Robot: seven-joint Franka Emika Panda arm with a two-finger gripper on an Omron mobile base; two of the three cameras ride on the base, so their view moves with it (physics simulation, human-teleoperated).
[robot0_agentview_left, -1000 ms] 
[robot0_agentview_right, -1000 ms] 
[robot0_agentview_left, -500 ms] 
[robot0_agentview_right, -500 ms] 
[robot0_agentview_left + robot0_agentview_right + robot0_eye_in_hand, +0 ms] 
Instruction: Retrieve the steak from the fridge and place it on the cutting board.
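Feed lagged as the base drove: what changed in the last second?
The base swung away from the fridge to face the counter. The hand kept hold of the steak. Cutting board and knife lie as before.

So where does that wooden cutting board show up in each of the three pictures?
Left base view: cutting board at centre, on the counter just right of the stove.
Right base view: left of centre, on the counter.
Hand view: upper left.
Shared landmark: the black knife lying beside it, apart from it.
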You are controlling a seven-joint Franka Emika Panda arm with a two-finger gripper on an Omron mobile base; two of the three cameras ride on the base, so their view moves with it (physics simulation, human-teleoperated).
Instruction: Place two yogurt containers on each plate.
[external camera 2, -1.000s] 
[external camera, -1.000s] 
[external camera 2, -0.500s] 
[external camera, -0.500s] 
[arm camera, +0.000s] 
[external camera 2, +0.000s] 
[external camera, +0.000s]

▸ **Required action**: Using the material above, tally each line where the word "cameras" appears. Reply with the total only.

▸ **Solution to this problem**: 2